== Exercise directions ==
Your answer must match the data word for word.
────
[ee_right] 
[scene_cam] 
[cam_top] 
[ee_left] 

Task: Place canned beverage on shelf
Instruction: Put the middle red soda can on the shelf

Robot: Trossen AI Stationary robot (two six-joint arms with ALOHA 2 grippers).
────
== Result ==
[ee_right] 
[scene_cam] 
[cam_top] 
[ee_left] 

Task: Place canned beverage on shelf
Instruction: Put the middle red soda can on the shelf

Robot: Trossen AI Stationary robot (two six-joint arms with ALOHA 2 grippers).

No more work is needed on this exercise.